* _Task details_: Copy out exactly the lines from the first line of the material below through the line containing "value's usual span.", and nothing beyond them.

== Segment start ==

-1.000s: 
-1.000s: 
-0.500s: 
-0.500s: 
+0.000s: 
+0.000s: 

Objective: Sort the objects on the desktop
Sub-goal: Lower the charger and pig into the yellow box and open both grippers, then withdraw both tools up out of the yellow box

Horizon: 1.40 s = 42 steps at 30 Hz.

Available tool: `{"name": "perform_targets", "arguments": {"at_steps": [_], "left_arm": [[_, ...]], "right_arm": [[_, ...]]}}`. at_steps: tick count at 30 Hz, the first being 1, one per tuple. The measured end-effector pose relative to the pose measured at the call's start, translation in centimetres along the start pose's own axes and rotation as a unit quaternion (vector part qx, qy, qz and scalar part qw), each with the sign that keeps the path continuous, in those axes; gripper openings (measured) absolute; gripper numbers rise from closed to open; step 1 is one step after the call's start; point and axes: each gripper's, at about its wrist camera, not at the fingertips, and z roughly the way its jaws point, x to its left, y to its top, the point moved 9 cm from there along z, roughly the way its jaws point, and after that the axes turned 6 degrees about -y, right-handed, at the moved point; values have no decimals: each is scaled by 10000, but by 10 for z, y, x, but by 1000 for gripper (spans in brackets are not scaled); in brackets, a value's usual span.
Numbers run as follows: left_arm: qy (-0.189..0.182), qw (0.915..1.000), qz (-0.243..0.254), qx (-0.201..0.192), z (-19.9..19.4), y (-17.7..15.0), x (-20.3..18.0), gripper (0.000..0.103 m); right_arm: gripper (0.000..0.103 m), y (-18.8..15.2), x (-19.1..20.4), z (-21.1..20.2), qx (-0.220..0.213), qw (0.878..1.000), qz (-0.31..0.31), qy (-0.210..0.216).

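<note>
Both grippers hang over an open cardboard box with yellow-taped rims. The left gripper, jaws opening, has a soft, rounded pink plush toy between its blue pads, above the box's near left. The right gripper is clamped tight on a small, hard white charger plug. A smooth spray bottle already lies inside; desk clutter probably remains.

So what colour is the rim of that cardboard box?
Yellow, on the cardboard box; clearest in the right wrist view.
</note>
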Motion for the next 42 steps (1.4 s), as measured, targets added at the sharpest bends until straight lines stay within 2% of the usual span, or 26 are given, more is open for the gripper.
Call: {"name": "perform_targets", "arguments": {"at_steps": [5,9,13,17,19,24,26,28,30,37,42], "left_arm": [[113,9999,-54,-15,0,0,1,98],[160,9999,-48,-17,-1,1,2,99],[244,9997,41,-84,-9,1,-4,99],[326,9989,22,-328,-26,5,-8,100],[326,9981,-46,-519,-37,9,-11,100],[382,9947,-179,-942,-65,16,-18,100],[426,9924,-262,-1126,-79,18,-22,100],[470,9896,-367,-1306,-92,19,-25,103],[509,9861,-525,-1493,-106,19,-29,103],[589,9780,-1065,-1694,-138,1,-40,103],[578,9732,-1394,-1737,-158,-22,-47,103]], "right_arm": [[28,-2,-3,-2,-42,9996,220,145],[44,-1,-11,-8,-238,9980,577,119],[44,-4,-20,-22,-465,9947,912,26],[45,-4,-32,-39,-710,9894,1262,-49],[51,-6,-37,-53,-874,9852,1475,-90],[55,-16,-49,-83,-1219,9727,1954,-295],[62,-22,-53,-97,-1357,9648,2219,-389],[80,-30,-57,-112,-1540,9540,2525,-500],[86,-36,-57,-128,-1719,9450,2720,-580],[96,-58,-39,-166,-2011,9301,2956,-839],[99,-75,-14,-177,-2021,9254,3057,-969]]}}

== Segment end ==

* _Solution to this problem_:
-1.000s: 
-1.000s: 
-0.500s: 
-0.500s: 
+0.000s: 
+0.000s: 

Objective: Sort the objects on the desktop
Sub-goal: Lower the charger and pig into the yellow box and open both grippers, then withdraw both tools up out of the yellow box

Horizon: 1.40 s = 42 steps at 30 Hz.

Available tool: `{"name": "perform_targets", "arguments": {"at_steps": [_], "left_arm": [[_, ...]], "right_arm": [[_, ...]]}}`. at_steps: tick count at 30 Hz, the first being 1, one per tuple. The measured end-effector pose relative to the pose measured at the call's start, translation in centimetres along the start pose's own axes and rotation as a unit quaternion (vector part qx, qy, qz and scalar part qw), each with the sign that keeps the path continuous, in those axes; gripper openings (measured) absolute; gripper numbers rise from closed to open; step 1 is one step after the call's start; point and axes: each gripper's, at about its wrist camera, not at the fingertips, and z roughly the way its jaws point, x to its left, y to its top, the point moved 9 cm from there along z, roughly the way its jaws point, and after that the axes turned 6 degrees about -y, right-handed, at the moved point; values have no decimals: each is scaled by 10000, but by 10 for z, y, x, but by 1000 for gripper (spans in brackets are not scaled); in brackets, a value's usual span.

Nothing else goes in the answer.